Aaron Nola and the Phillies have reached a 7-year, $172 million agreement.

By Ken Rosenthal, Matt Gelb, Tim Britton and Eno Sarris

The Philadelphia Phillies and starting pitcher Aaron Nola have agreed to a seven-year contract, president of baseball operations David Dombrowski announced Sunday. The deal is worth $172 million, a major-league source said. Here’s what you need to know:

Phillies lock up their homegrown starter

Plenty of labels have applied to Nola over the years in Philadelphia — homegrown ace, inconsistent in September, durable workhorse, solid No. 2, then big-game pitcher — but there is no debating this one now.

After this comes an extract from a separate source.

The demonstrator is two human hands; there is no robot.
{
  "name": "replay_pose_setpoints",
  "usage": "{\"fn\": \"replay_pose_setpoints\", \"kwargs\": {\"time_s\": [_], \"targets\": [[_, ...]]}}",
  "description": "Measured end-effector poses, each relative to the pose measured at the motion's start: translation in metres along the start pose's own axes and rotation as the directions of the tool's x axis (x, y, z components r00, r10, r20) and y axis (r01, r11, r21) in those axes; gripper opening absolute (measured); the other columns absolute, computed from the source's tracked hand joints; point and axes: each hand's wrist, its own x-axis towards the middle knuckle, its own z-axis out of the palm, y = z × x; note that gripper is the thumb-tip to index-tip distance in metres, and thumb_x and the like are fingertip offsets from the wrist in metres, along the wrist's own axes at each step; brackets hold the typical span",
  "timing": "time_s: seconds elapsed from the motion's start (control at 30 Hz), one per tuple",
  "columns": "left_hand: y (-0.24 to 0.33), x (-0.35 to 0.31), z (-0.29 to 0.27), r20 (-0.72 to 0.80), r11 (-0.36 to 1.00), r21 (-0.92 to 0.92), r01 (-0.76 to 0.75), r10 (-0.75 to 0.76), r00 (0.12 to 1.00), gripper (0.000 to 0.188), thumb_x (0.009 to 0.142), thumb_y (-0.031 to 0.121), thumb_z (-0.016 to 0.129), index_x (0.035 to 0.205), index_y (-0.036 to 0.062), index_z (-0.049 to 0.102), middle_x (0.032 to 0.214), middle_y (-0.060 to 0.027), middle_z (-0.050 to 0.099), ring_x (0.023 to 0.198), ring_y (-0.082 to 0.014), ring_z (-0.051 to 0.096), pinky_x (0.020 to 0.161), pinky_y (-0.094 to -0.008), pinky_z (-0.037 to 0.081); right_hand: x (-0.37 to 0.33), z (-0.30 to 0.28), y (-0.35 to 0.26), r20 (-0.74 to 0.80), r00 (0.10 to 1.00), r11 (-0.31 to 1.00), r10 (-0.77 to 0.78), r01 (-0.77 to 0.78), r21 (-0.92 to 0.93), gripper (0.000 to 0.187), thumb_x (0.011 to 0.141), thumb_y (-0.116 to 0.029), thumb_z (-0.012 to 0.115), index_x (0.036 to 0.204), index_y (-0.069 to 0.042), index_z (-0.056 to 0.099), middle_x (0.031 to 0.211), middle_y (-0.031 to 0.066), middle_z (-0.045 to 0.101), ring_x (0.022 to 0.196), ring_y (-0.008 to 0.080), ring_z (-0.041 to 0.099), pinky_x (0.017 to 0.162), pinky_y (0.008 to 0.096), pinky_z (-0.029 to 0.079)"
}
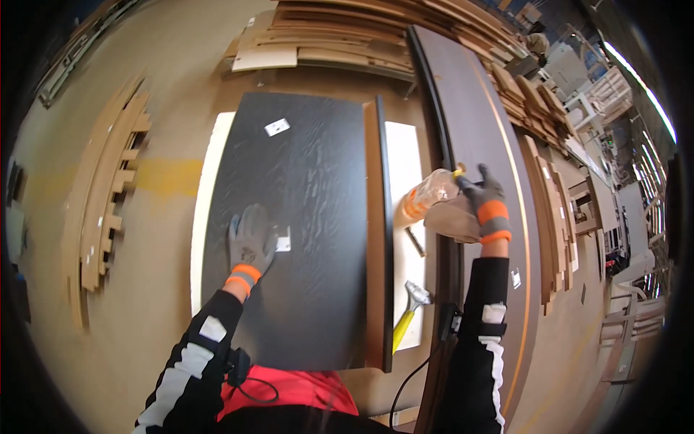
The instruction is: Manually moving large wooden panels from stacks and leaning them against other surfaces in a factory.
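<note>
My left hand [251, 242], in a grey glove with an orange cuff, lies flat on a black wood-grain panel [311, 188]. Its fingers are stretched out beside a small white label [284, 239]. Over on the right, my gloved right hand [486, 194] has its fingers at the neck of a clear plastic bottle [431, 194] with a yellow tip, tilted on its side. Part of that grip is hidden. Just below the bottle is a beige cloth-like piece [454, 220], close to the same hand.
A scraper-like tool with a yellow-green handle [403, 329] lies on a white surface [405, 155] right of the panel. A long brown panel [481, 101] stands alongside. Stacked boards [332, 40] fill the far side; more wooden strips [108, 195] lie at left.
</note>
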Motion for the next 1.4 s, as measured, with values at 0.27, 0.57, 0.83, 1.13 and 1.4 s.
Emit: {"fn": "replay_pose_setpoints", "kwargs": {"time_s": [0.27,0.57,0.83,1.13,1.4], "targets": [[-0.003,-0.002,-0.012,0.013,0.998,-0.067,-0.019,0.020,1.000,0.071,0.077,0.037,0.060,0.134,0.0039,0.035,0.141,-0.0144,0.034,0.134,-0.0279,0.027,0.109,-0.0469,0.018,-0.111,0.054,0.043,-0.151,0.988,0.998,0.026,-0.019,0.053,0.067,0.087,-0.040,0.057,0.132,0.005,0.036,0.124,0.0295,0.049,0.114,0.0401,0.050,0.092,0.0409,0.042],[-0.024,-0.034,-0.020,-0.046,0.995,-0.091,-0.040,0.036,0.998,0.074,0.081,0.038,0.055,0.139,0.0003,0.029,0.143,-0.0208,0.028,0.135,-0.0350,0.021,0.111,-0.0460,0.015,-0.304,0.088,0.049,0.113,0.989,0.981,-0.096,0.075,0.179,0.058,0.078,-0.018,0.065,0.128,-0.001,0.043,0.109,0.0190,0.059,0.104,0.0333,0.056,0.091,0.0376,0.043],[-0.058,-0.054,-0.022,0.028,0.987,0.043,-0.157,0.155,0.987,0.071,0.087,0.040,0.050,0.140,-0.0003,0.026,0.145,-0.0210,0.025,0.136,-0.0335,0.019,0.112,-0.0438,0.013,-0.320,0.113,0.030,0.182,0.972,0.980,0.150,-0.171,0.105,0.059,0.078,-0.013,0.054,0.135,-0.008,0.037,0.123,0.0214,0.051,0.111,0.0358,0.052,0.095,0.0379,0.041],[-0.083,-0.057,-0.011,-0.119,0.937,-0.043,-0.346,0.339,0.933,0.058,0.090,0.032,0.052,0.134,-0.0020,0.035,0.139,-0.0244,0.034,0.129,-0.0378,0.032,0.107,-0.0452,0.026,-0.369,0.119,0.024,-0.206,0.968,0.988,0.145,-0.132,0.076,0.045,0.080,-0.017,0.058,0.123,-0.008,0.046,0.119,0.0171,0.053,0.110,0.0346,0.051,0.090,0.0416,0.042],[-0.049,-0.066,-0.022,-0.249,0.803,-0.154,-0.576,0.533,0.809,0.056,0.093,0.033,0.049,0.134,-0.0021,0.035,0.136,-0.0237,0.037,0.128,-0.0372,0.033,0.105,-0.0458,0.030,-0.435,0.104,0.080,-0.250,0.857,0.893,0.450,-0.428,0.139,0.027,0.084,-0.022,0.054,0.109,-0.014,0.055,0.108,0.0083,0.056,0.101,0.0289,0.056,0.082,0.0411,0.046]]}}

This contract is not a stunning development. Maybe this was the deal both sides should have done last February when they opened negotiations but stalled. Nola’s camp, according to major-league sources, was seeking more than $200 million at the time. The Phillies were not willing to go beyond six years, per major-league sources. The wide gap prompted Nola to try free agency.

And, in the end, they met in the middle. Nola received the seven-year deal he desired. The Phillies kept the average annual value in a reasonable ballpark.

Now, if Nola spends the duration of the contract with the Phillies, he will break Steve Carlton’s record tenure of 15 years. He will, at the very least, be second in franchise history to Carlton in strikeouts. He might trail only Carlton and Robin Roberts for all-time games started by a Phillies pitcher.

Nola has a chance to leave a legacy as one of the greatest pitchers the franchise has ever known.

That doesn’t preclude this contract from the standard risks. Nola turns 31 in June and has started more games than any pitcher in baseball since 2018. His carrying trait is his durability and too many pitchers see their bodies fail them as they advance in age. The Phillies, with this commitment, believe Nola can age well.

They also understood the market and the club’s current situation. There was no one else who offered the stability that Nola does. Signing any other top pitcher would have required surrendering draft capital and, perhaps, more money. The Atlanta Braves, the Phillies’ chief division rival, had a legitimate interest in signing Nola.